Hemoglobin Chico was discovered in an asymptomatic 3-year-old boy when a mild anemia was detected by a routine blood count. Affected individuals in three generations are also mildly anemic. The abnormal hemoglobin amounts to about 45% of the total. It separates from Hb A by cellulose acetate electrophoresis at pH 8.5 with a mobility similar to Hb J but does not separate in citrate agar at pH 6.2. Stability in isopropanol is slightly decreased. Its structure differs from the normal by the substitution of a threonyl residue for lysyl residue at position 66(E10) of the beta chain. The P50 of the oxygen equilibrium curve of whole blood at 37 degrees C was 38 torr compared with controls of 27 +/- 2 torr. The P50 binding studies of the isolated Hb Chico revealed a unique right shift of the equilibrium curve with an oxygen binding constant (1/P50) about half of normal. The remaining allosteric properties were essentially normal. This significant decrease in oxygen affinity appears to be due to changes in the heme region which result from the substitution of the normal beta 66 lysyl by the threonyl residue.

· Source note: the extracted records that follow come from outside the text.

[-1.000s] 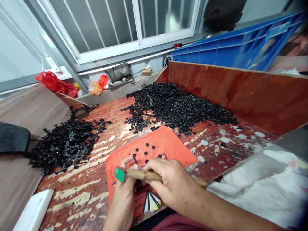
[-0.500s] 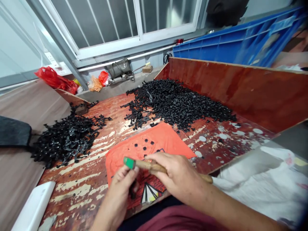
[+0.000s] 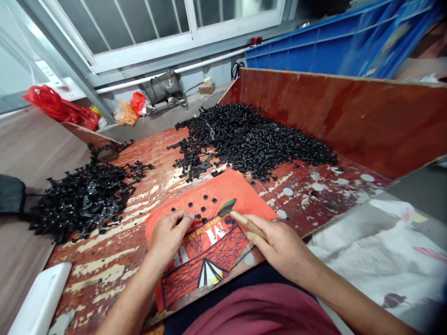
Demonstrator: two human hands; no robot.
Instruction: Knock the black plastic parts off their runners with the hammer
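Observation:
My right hand [image 3: 277,244] grips a wooden-handled tool [image 3: 244,219] with a green tip, pointing up-left over an orange printed cloth [image 3: 209,242]. My left hand [image 3: 170,235] rests on that cloth, fingers pinched at a small black part near several loose black pieces [image 3: 200,207]. The cloth lies at the near edge of a worn red wooden table [image 3: 303,195].
A big heap of black plastic parts [image 3: 251,142] lies at the back centre, another heap [image 3: 84,197] at the left. A red board wall [image 3: 349,116] closes the right side, a blue crate [image 3: 331,42] behind it. White object [image 3: 38,302] near left; white sack [image 3: 377,251] right.
My hands have parted: the left moved left and forward onto the cloth, the right swung the tool so its green tip points up. More of the cloth's print shows.

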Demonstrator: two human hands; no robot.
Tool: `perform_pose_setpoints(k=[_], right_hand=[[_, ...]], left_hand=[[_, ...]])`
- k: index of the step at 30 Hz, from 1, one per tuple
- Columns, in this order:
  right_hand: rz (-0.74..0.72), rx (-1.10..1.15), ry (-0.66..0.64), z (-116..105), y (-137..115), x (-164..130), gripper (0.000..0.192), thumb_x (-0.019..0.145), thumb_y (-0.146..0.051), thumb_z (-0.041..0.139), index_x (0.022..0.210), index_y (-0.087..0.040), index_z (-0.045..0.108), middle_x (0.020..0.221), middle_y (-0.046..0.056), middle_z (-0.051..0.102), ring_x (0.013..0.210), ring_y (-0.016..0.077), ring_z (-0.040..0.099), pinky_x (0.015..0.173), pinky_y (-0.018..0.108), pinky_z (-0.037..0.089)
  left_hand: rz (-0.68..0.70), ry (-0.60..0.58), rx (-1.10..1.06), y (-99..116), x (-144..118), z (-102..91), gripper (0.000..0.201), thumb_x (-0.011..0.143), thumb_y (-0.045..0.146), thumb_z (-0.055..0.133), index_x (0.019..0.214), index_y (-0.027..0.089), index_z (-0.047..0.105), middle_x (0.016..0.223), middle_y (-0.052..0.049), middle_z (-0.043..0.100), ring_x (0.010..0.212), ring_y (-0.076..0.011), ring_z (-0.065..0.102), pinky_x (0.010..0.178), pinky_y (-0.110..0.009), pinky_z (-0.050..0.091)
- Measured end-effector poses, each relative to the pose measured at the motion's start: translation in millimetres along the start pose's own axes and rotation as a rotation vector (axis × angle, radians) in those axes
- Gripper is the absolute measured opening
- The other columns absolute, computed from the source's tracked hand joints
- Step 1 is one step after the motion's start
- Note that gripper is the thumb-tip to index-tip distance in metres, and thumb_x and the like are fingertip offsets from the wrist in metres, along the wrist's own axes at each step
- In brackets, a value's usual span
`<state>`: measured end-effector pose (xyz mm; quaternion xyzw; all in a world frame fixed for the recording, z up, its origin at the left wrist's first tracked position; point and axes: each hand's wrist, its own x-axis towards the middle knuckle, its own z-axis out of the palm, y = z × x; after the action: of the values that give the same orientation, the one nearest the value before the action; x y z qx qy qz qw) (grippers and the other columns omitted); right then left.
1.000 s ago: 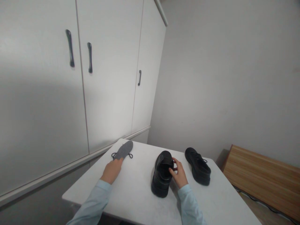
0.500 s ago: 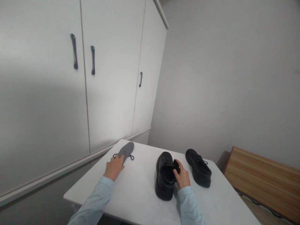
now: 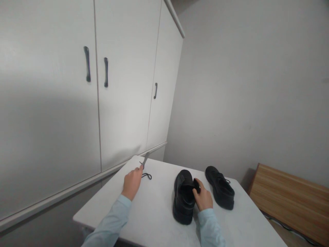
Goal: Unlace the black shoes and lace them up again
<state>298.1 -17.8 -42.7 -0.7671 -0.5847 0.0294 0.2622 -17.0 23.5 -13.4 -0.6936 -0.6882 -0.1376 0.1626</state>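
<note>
My left hand (image 3: 132, 182) grips the near end of a grey insole (image 3: 145, 159) and holds it tilted on edge above the far left part of the white table (image 3: 154, 212). A dark shoelace (image 3: 146, 176) lies on the table just beside that hand. My right hand (image 3: 203, 198) grips the right side of the collar of a black shoe (image 3: 183, 197), which stands on the table with its opening facing up. A second black shoe (image 3: 220, 187) with laces stands to the right of it, apart from both hands.
A tall white cupboard (image 3: 102, 89) with dark handles stands close behind the table on the left. A plain grey wall is behind. A wooden bench or board (image 3: 293, 195) sits low at the right, past the table's edge.
My left hand has lifted the insole off the table and turned it on edge; the lace stays on the table. My right hand has closed on the near shoe's collar.
</note>
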Motion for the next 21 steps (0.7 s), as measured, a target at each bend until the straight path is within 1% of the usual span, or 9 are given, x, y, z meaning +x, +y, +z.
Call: perform_pose_setpoints(k=[2, 4, 7, 11, 14, 18, 21], right_hand=[[0.007, -0.017, -0.001, -2, -1, 0, 0.047, 0.082, -0.03, 0.043, 0.129, -0.028, 0.046, 0.089, 0.004, 0.07, 0.083, 0.0215, 0.066, 0.071, 0.029, 0.046], [0.01, -0.025, 0.005, -3, -1, -1, 0.047, 0.082, -0.031, 0.043, 0.129, -0.028, 0.046, 0.09, 0.004, 0.07, 0.083, 0.0216, 0.066, 0.072, 0.029, 0.046], [0.02, -0.027, 0.004, -4, 1, -1, 0.047, 0.082, -0.031, 0.043, 0.13, -0.028, 0.045, 0.089, 0.005, 0.07, 0.083, 0.0218, 0.066, 0.073, 0.03, 0.047], [0.021, -0.026, 0.019, -6, 3, -1, 0.047, 0.083, -0.03, 0.041, 0.129, -0.027, 0.045, 0.084, 0.004, 0.07, 0.082, 0.0213, 0.066, 0.074, 0.03, 0.047], [0.019, -0.028, 0.027, -6, 4, -1, 0.046, 0.083, -0.031, 0.04, 0.129, -0.028, 0.045, 0.083, 0.004, 0.069, 0.082, 0.0219, 0.066, 0.073, 0.031, 0.047], [0.052, -0.054, 0.036, -5, 5, -1, 0.046, 0.082, -0.03, 0.041, 0.127, -0.03, 0.047, 0.081, 0.004, 0.069, 0.08, 0.023, 0.066, 0.071, 0.032, 0.047], [0.032, -0.054, 0.046, -5, 5, -1, 0.046, 0.082, -0.031, 0.042, 0.127, -0.03, 0.047, 0.082, 0.004, 0.069, 0.08, 0.0227, 0.066, 0.07, 0.031, 0.047]], left_hand=[[0.027, 0.077, -0.029, 11, -3, -14.0, 0.035, 0.088, 0.009, 0.036, 0.119, 0.018, 0.051, 0.087, -0.01, 0.063, 0.08, -0.022, 0.063, 0.059, -0.028, 0.049], [0.077, 0.118, -0.053, 26, -9, -23.4, 0.037, 0.087, 0.01, 0.041, 0.122, 0.019, 0.049, 0.089, -0.01, 0.063, 0.083, -0.0215, 0.062, 0.061, -0.027, 0.049], [0.174, 0.106, -0.082, 53, -24, -26.8, 0.038, 0.085, 0.01, 0.046, 0.121, 0.019, 0.051, 0.091, -0.009, 0.064, 0.083, -0.0213, 0.061, 0.061, -0.027, 0.05], [0.294, 0.023, -0.107, 88, -47, -18.2, 0.034, 0.084, 0.008, 0.048, 0.116, 0.017, 0.055, 0.091, -0.009, 0.064, 0.084, -0.0223, 0.061, 0.064, -0.03, 0.052], [0.345, -0.055, -0.142, 107, -63, -10.2, 0.031, 0.084, 0.008, 0.047, 0.112, 0.016, 0.058, 0.089, -0.01, 0.064, 0.084, -0.0235, 0.062, 0.063, -0.033, 0.053], [0.383, -0.131, -0.18, 122, -76, -1.4, 0.026, 0.084, 0.007, 0.048, 0.104, 0.015, 0.062, 0.091, -0.01, 0.064, 0.087, -0.0245, 0.061, 0.064, -0.035, 0.053], [0.415, -0.164, -0.196, 126, -80, 5.2, 0.022, 0.084, 0.008, 0.048, 0.1, 0.013, 0.063, 0.091, -0.011, 0.064, 0.089, -0.0258, 0.06, 0.067, -0.037, 0.053]])
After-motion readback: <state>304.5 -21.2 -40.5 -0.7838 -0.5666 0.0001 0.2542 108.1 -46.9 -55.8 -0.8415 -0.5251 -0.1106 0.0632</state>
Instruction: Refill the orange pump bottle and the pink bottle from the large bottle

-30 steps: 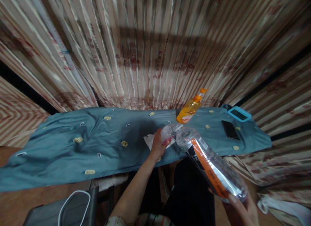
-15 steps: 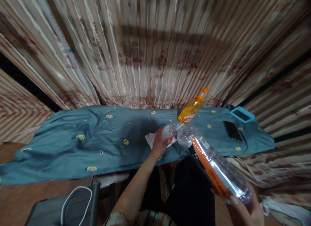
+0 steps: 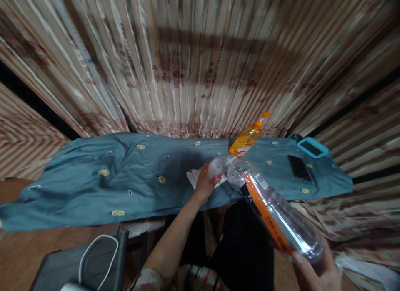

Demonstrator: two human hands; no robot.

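Observation:
My right hand (image 3: 315, 271) grips the base of a large clear plastic bottle (image 3: 275, 211) with an orange label, tilted so its neck points away from me. The neck meets a small clear container (image 3: 218, 167) that my left hand (image 3: 203, 185) holds on the blue cloth (image 3: 125, 178), over a white paper (image 3: 195, 177). An orange pump bottle (image 3: 248, 137) stands just behind them.
A black phone (image 3: 299, 168) and a device with a teal frame (image 3: 312, 147) lie on the cloth at the right. Striped curtains (image 3: 193, 61) hang behind the table. A dark case with a white cable (image 3: 93, 257) sits at the lower left.
The view has drifted slightly; the large bottle stays tilted against the small container, and both hands keep their grip.

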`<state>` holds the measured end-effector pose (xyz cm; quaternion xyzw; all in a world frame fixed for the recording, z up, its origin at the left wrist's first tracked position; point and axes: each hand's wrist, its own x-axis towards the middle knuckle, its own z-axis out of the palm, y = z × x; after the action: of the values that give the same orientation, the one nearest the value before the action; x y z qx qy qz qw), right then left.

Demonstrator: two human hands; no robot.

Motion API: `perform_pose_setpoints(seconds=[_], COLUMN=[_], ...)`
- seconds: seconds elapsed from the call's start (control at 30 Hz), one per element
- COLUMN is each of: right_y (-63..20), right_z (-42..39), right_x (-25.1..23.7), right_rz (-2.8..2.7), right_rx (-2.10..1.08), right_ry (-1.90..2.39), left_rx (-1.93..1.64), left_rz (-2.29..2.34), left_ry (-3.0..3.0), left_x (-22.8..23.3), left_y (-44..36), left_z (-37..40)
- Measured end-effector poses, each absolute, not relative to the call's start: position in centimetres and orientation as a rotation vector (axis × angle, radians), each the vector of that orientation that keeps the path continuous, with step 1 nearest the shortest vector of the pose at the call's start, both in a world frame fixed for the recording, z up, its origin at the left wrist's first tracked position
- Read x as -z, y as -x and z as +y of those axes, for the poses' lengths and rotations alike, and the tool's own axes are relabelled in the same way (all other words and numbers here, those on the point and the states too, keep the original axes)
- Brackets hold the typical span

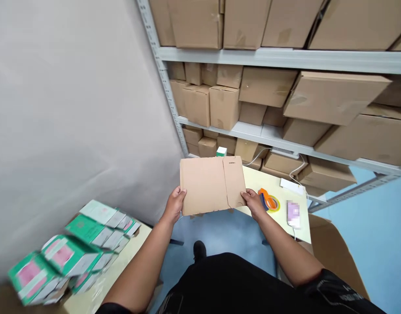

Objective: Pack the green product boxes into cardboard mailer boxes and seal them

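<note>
Head view: both hands grip a flat cardboard sheet (212,185), long axis sideways; left hand (175,203) and right hand (253,202) pinch opposite lower corners, equally near.

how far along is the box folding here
Barely begun. Done: nothing shows as assembled. In hand: the left hand and right hand grip a flat cardboard box by its lower corners, unfolded. Left: the tape roll lies untouched on the table; green-and-white cartons wait stacked.
</note>
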<state>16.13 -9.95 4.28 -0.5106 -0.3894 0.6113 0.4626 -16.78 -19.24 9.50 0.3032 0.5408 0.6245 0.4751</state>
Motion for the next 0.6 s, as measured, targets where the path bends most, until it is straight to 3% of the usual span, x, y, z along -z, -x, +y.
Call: perform_pose_setpoints(seconds=[0.3, 0.6], right_y=[-16.4, -16.7], right_z=[-6.3, -4.7], right_x=[-3.5, -3.8], right_rz=[-0.816, -0.737], right_rx=[-1.068, -0.938], right_ry=[1.506, 1.539], left_rx=[-1.290, -1.156], left_rz=[1.126, 1.242], left_ry=[-0.896, -1.079], left_x=[-7.5, -4.9], left_y=[17.7, 17.5], left_z=[-7.4, 0.7])
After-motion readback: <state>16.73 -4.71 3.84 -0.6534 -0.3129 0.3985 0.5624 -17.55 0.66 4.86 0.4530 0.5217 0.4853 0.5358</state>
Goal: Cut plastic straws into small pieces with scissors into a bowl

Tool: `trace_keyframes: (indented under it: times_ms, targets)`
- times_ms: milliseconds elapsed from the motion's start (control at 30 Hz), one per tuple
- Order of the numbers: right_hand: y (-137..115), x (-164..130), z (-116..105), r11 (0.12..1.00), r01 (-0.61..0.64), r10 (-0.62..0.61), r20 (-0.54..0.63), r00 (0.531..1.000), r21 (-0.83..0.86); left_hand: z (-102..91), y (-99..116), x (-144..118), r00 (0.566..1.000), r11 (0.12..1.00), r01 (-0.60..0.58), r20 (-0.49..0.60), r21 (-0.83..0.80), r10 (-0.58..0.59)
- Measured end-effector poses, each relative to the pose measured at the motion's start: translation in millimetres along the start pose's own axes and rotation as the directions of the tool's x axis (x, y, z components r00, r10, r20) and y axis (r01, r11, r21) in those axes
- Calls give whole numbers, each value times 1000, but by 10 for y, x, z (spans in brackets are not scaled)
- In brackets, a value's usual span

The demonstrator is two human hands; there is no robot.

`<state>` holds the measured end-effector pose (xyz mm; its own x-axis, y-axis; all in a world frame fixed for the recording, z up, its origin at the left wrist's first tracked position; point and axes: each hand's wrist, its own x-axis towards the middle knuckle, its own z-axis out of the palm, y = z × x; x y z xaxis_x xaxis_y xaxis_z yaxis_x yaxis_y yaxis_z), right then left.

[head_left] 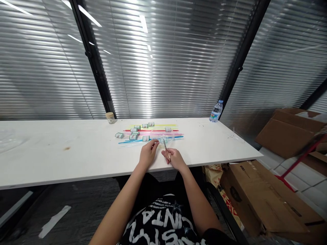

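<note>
In the head view my right hand (174,158) holds a pair of scissors (165,147), with the blades pointing away from me. My left hand (149,151) is beside it, fingertips pressed together near the blade tips. What those fingertips pinch is too small to make out. Just beyond the blades is something clear and crinkled, perhaps plastic wrap (170,139). Several small rolls with green-and-white labels (145,138) lie around it. Long thin coloured strips run sideways beneath them, among them a red strip (158,130) and a blue strip (125,142).
On the white table (84,153) stand a lidded jar (110,118) at back left and a water bottle (216,111) at back right. Clear plastic (10,139) lies far left. Cardboard boxes (270,197) crowd the floor at right. Blinds (163,68) rise behind.
</note>
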<state>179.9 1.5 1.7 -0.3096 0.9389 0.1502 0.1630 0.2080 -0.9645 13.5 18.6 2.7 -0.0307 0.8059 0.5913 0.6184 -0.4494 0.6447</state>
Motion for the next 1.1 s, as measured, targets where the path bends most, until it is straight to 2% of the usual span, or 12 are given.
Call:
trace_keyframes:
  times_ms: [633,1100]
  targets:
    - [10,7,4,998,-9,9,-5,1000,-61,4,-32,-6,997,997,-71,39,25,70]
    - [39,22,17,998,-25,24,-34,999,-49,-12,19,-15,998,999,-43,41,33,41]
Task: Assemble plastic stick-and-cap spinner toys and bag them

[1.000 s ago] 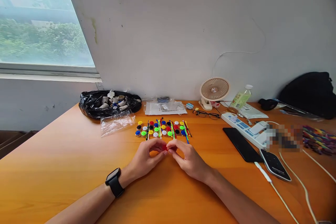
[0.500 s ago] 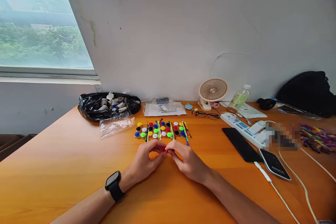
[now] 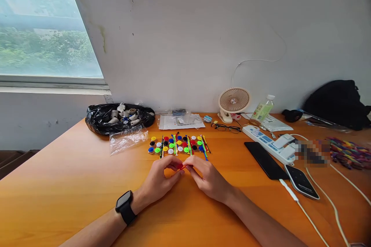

血红蛋白奇科是在一名无症状的3岁男孩进行血常规检查发现轻度贫血时被发现的。三代受影响个体也有轻度贫血。异常血红蛋白约占总量的45%。在pH 8.5条件下,通过醋酸纤维素电泳,它与血红蛋白A分离,迁移率与血红蛋白J相似,但在pH 6.2的柠檬酸盐琼脂中不分离。在异丙醇中的稳定性略有下降。其结构与正常结构的不同之处在于,β链第66位(E10)的赖氨酸残基被苏氨酸残基取代。37℃时全血氧平衡曲线的P50为38托,而对照组为27±2托。对分离出的血红蛋白奇科的P50结合研究显示,平衡曲线有独特的右移,氧结合常数(1/P50)约为正常的一半。其余的别构性质基本正常。氧亲和力的显著降低似乎是由于正常β66赖氨酸被苏氨酸残基取代导致血红素区域发生变化所致。